The whole listing below is to be copied exactly.

※

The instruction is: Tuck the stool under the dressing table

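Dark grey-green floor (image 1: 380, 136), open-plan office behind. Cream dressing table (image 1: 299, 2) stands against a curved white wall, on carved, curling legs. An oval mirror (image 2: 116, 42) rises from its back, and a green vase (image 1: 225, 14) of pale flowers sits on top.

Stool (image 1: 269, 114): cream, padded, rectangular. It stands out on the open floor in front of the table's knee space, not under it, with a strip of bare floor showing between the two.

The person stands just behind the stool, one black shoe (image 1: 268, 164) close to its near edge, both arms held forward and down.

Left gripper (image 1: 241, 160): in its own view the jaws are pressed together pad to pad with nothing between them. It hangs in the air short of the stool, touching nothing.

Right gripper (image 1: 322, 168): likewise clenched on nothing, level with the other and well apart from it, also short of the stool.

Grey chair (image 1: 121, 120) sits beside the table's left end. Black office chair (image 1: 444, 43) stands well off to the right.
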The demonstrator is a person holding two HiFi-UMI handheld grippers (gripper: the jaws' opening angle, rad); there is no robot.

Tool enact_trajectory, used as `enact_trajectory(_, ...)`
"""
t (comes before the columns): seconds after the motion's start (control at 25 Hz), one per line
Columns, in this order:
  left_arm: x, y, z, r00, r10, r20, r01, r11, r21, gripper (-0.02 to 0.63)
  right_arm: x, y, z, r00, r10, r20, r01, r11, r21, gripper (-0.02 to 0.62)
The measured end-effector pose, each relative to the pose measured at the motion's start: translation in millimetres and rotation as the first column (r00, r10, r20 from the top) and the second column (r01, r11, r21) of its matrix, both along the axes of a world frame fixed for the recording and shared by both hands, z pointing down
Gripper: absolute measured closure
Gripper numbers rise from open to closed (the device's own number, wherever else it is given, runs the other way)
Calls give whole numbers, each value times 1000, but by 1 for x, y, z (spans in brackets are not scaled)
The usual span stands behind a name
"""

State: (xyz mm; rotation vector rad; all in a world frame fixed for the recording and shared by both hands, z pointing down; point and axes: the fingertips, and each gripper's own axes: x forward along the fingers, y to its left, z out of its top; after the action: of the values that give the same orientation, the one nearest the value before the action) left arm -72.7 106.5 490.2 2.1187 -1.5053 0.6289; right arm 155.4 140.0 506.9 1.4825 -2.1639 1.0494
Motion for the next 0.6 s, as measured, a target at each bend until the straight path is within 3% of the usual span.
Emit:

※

-- Exercise output --
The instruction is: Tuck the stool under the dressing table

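Dark grey-green floor (image 1: 380, 136), open-plan office behind. Cream dressing table (image 1: 299, 2) stands against a curved white wall, on carved, curling legs. An oval mirror (image 2: 116, 42) rises from its back, and a green vase (image 1: 225, 14) of pale flowers sits on top.

Stool (image 1: 269, 114): cream, padded, rectangular. It stands out on the open floor in front of the table's knee space, not under it, with a strip of bare floor showing between the two.

The person stands just behind the stool, one black shoe (image 1: 268, 164) close to its near edge, both arms held forward and down.

Left gripper (image 1: 241, 160): in its own view the jaws are pressed together pad to pad with nothing between them. It hangs in the air short of the stool, touching nothing.

Right gripper (image 1: 322, 168): likewise clenched on nothing, level with the other and well apart from it, also short of the stool.

Grey chair (image 1: 121, 120) sits beside the table's left end. Black office chair (image 1: 444, 43) stands well off to the right.
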The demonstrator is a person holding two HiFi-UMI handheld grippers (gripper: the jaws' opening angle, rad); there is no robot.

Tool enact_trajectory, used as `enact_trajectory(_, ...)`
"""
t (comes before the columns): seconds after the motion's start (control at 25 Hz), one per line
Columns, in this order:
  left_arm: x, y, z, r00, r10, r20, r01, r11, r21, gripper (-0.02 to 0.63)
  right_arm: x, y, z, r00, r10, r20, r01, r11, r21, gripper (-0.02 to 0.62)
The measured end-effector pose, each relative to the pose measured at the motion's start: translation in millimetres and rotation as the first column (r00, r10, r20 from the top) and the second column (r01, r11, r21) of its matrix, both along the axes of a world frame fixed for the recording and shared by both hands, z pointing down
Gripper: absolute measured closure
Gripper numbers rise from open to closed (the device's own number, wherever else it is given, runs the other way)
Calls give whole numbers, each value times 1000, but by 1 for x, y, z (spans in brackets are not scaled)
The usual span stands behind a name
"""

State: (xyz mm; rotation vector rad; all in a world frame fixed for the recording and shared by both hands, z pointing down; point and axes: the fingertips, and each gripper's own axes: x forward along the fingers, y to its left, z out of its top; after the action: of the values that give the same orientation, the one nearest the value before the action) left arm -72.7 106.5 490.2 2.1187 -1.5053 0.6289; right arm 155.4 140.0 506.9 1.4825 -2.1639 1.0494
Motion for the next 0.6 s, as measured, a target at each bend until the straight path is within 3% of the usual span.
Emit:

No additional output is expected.